Yes, it was amazing and I wrote about it in my first book. It was incredibly revolutionary and brave. The culture in the 1980s in Lhasa was relaxed on one level, especially compared to now, but you still had to be a member of the Chinese Artists Association if you wanted to be an artist. And everything in the world of art production in Tibet in the 1980s was all pretty much controlled by significant Chinese figures such as Han Shuli. Actually, in this book I’ve gone back and slightly rephrased the situation because I think in my first book I didn’t give enough credit to Han Shuli. I’ve now interviewed him and many of the Tibetan artists who studied with him, such as Gonkar Gyatso and Gade. They were all heavily influenced by him at one point, and I thought I had missed that out in my first account.
In my current book, I argue that the presence of Chinese artists in Lhasa in the 1980s was in some ways stimulating — Han Shuli was the first one, for example, to break up the Buddha body and treat it in a Modernist way. Tibetan artists then took that idea and ran with it. But in Chapter Seven, I tried to say that the presence of Chinese artists was both a stimulant and also a depressant. The Sweet Tea House Association was specifically set up because Tibetan artists were not selected to go the national minorities art exhibition. So it was a reaction against Chinese control in the art world. That was a positive thing as they clubbed together to do something distinctively Tibetan, and the first ever agenda to produce a contemporary Tibetan form of making modern art was created. It was created in antithesis to Chinese control over the art world, so it was a brave and radical thing to do. It was also a major leap forward in terms of how Tibetans would use art as a way of self-identification and of distinguishing themselves from China in a visual and aesthetic form.
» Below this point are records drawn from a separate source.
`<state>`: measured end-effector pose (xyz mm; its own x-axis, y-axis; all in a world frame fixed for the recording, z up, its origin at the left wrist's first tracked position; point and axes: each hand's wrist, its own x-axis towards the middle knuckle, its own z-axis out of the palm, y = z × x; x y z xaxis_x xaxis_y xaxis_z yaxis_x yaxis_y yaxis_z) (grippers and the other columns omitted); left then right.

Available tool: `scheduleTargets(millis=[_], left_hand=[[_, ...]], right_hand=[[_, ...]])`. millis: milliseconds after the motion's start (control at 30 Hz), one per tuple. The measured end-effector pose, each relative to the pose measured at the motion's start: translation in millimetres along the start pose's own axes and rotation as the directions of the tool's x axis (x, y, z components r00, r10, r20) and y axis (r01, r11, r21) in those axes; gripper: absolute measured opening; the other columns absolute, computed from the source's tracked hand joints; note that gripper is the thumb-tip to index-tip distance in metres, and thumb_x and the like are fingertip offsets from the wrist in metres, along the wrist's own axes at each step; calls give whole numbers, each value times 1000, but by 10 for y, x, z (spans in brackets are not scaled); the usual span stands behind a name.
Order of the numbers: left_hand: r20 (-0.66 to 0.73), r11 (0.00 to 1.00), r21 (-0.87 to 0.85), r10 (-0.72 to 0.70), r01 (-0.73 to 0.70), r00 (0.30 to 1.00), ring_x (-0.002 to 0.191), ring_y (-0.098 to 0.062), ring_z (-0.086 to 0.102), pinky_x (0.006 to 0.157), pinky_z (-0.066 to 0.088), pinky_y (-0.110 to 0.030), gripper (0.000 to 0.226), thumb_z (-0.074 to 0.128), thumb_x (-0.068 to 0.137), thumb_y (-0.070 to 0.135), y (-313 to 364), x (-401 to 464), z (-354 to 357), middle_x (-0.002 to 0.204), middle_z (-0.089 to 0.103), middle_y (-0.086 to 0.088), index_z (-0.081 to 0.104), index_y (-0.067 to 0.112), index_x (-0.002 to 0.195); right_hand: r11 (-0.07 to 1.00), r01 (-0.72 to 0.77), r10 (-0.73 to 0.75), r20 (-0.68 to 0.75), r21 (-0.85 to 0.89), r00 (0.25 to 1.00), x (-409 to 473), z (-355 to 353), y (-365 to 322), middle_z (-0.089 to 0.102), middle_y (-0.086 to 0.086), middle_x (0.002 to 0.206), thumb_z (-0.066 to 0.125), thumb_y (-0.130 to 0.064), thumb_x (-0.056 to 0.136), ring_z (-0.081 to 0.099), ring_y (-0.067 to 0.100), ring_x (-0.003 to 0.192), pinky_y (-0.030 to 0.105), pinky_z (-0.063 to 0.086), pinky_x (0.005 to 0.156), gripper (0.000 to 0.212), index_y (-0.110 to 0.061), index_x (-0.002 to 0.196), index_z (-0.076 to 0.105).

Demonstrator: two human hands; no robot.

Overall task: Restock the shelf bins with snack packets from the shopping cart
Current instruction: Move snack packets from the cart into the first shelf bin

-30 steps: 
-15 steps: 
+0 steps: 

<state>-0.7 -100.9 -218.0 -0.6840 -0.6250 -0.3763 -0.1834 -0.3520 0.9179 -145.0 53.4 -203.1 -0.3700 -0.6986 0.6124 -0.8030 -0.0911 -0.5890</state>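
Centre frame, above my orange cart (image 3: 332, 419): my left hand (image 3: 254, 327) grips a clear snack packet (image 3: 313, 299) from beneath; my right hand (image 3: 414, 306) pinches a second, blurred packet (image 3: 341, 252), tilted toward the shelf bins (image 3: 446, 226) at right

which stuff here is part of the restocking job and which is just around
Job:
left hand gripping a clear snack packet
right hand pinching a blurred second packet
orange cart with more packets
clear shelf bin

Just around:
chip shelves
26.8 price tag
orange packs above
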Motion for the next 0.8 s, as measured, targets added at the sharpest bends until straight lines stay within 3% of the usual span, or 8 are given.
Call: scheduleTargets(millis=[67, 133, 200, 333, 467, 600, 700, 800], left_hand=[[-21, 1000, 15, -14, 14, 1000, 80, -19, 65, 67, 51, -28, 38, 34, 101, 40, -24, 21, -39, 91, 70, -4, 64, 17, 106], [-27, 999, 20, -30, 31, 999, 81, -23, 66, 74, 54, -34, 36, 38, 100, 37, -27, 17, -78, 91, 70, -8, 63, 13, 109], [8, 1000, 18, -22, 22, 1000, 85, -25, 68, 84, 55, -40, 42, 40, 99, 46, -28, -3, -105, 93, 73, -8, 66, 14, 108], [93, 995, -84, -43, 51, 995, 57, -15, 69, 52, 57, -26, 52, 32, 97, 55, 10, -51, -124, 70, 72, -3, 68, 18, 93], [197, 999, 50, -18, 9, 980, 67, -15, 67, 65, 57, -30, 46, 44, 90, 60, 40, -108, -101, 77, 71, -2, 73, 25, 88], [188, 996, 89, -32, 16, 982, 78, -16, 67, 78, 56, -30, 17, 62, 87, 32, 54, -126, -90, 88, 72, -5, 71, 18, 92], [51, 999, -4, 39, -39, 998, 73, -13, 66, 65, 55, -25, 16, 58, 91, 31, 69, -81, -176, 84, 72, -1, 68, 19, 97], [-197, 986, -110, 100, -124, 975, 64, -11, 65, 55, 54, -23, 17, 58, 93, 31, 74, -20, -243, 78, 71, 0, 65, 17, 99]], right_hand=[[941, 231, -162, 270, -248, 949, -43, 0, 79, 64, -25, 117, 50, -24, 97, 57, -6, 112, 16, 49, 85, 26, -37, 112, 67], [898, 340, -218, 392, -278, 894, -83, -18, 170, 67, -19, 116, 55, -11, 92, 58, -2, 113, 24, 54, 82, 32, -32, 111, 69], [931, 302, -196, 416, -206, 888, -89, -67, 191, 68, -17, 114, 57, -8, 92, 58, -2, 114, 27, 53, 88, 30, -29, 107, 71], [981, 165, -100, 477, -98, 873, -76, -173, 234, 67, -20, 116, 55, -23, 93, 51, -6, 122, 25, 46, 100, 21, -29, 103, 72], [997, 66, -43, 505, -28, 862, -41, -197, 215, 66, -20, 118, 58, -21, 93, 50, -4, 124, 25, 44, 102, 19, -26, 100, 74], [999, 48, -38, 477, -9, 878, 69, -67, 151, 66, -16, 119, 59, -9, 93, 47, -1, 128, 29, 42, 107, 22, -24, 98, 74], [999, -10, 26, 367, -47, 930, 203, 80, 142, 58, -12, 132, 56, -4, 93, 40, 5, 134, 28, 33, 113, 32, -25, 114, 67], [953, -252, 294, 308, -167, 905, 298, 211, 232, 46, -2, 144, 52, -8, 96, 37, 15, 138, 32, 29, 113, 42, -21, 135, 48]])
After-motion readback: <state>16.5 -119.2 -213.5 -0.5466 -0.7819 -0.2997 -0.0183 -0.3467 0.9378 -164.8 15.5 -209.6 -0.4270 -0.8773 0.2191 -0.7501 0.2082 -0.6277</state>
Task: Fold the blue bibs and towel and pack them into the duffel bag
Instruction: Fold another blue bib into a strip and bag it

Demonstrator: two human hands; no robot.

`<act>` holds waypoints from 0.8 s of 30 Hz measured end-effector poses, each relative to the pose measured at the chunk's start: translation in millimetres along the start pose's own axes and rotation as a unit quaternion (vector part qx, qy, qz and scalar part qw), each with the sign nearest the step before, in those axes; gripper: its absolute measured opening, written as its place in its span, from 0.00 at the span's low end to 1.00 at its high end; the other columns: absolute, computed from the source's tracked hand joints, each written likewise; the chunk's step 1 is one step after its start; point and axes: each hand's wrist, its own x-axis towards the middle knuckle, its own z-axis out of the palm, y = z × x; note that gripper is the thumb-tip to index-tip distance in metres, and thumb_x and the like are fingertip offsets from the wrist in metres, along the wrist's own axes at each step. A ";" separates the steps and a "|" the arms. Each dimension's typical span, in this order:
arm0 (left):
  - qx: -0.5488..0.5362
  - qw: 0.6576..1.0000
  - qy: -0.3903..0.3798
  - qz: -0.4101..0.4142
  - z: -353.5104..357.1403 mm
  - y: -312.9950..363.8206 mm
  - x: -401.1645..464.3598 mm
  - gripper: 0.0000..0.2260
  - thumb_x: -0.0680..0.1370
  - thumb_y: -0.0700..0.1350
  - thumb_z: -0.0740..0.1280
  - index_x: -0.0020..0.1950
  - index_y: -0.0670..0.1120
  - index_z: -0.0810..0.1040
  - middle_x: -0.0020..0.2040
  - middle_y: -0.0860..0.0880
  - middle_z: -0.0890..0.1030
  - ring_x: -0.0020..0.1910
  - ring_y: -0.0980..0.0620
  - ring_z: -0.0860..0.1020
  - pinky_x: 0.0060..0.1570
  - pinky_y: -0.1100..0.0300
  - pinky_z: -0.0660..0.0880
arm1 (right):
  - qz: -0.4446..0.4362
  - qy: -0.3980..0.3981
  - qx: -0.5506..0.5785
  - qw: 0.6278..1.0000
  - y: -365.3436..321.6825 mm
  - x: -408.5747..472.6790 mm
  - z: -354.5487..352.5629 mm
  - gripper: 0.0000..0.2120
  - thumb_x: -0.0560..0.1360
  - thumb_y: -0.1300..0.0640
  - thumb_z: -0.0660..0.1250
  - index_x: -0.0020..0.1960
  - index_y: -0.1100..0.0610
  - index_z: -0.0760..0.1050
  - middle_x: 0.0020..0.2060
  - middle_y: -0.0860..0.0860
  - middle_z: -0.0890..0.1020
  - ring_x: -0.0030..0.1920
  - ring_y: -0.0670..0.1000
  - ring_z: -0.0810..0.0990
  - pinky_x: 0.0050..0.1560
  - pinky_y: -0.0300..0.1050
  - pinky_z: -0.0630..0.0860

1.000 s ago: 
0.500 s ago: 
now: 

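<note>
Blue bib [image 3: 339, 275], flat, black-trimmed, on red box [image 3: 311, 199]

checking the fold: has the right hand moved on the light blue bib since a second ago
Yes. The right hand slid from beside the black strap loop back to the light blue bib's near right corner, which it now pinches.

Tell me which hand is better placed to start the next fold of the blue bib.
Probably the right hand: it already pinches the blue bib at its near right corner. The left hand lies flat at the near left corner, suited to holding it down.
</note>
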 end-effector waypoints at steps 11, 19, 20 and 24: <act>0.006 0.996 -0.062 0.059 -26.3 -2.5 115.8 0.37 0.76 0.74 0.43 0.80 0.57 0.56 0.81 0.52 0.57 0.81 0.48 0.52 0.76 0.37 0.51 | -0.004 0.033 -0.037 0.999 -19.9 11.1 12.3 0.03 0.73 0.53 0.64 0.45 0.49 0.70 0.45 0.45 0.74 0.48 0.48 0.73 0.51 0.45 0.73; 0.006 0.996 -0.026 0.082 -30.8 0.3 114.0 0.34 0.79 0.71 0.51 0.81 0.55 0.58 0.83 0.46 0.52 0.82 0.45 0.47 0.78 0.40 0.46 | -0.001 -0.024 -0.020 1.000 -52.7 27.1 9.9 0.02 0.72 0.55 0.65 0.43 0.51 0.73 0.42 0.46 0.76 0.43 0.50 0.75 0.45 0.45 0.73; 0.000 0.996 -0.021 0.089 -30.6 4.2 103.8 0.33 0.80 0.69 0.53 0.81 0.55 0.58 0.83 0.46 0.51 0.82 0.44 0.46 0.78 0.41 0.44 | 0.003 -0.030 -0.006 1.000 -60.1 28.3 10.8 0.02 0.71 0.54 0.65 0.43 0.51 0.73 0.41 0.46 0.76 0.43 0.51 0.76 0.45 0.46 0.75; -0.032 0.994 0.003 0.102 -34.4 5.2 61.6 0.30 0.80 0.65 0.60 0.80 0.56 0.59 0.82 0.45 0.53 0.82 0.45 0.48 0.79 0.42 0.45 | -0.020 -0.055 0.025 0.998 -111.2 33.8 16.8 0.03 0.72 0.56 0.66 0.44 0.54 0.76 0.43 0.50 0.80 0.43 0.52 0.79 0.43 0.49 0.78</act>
In my books I suggest that they still had to use an “encrypted vocabulary,” derived from Western modernism, to create abstract works which were not easily readable, or couldn’t be misinterpreted by censors. Obviously, if they did anything that was too overtly political, their work would never be exhibited and, of course ultimately artists want to exhibit their work. They primarily exhibited in tea houses and to other young Tibetans. But I think the style and forms they created at that point were the product of what was an increasingly tense atmosphere; towards the end of the eighties, there were riots and demonstrations, so there’s a combination of Tibetan independence in visual forms at the same time as having to do it in a careful way so that it didn’t meet with the ire of the Chinese art authorities.